In general, all drug substances should be started at lower doses and up-titrated carefully with relevant monitoring (i.e. HR and BP). Importantly, the assessment of renal function is critical and blood panels should be acquired 1-2 weeks after drug initiation and after each dose increase. Typical blood monitoring would be over the 3 month / 4 month, 6 month and 12 month periods.
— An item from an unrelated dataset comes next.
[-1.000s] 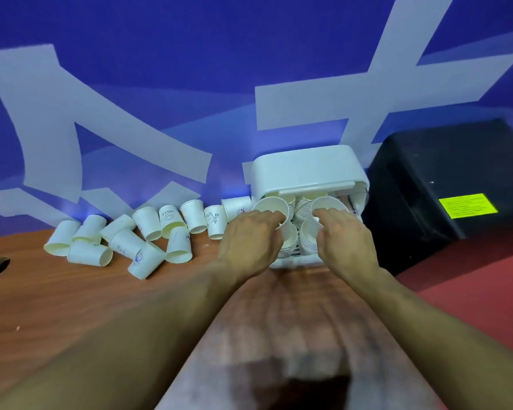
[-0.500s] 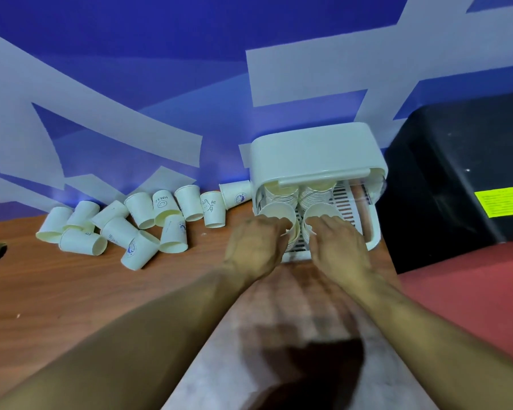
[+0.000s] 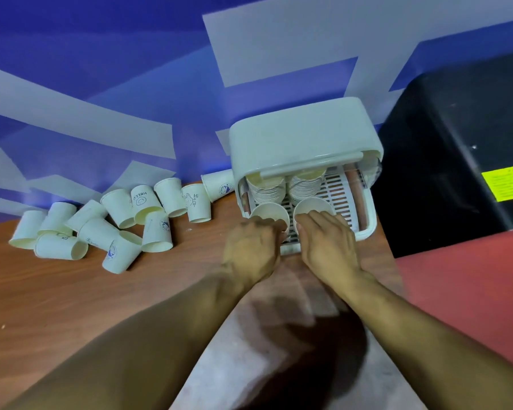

Clinical reviews may consider:
· Capacity of the patient in terms of the HF (i.e. symptoms and rhythm checks)
· Fluid status
· Renal function
· Medicine side effects
· Related issues such as anxiety and depression
3. Practical Implications
Clearly, the symptoms experienced by the HF patient can have a significant bearing on normal daily activities (i.e. exercise and tasks). A prime example of this is driving a vehicle. In this case, official guidance changes with time and the driver / healthcare professional is always best to consult the most up to date DVLA regulation set for advice. In terms of the New York Heart Association classification scheme, those drivers with an ordinary licence who rank in Class I do not need to inform the DVLA, those in Class II and Class III do not need to notify the DVLA if symptomatically stable, however those individuals who fall into Class IV cannot drive and must inform the DVLA and agree to have their licence revoked.
4. End of Life
With regards to HF, end of life is difficult to predict. Discussions with the patient on this subject are important and do need to happen. Towards the end of the course of the disease, quality of life can be significantly affected due to symptom presentation as detailed above. Co-morbidity is common in this patient sub-set and polypharmacy is often noted. Moreover, HF patients often present with a degree of frailty meaning that their resilience to this medical stressor is significantly reduced. A key issue for the patient / clinician is the uncertain course of the disease where often there are times of disease stability followed by sudden exacerbations. Patients tend to overestimate their life expectancy, particularly during the stable phases of HF, and therefore they may not be ready to discuss end of life issues when those conversations are required. Thus, it is very important that healthcare professionals display excellent communication skills when interacting with patients and demonstrate appropriate understanding as the patient progresses through their journey in life.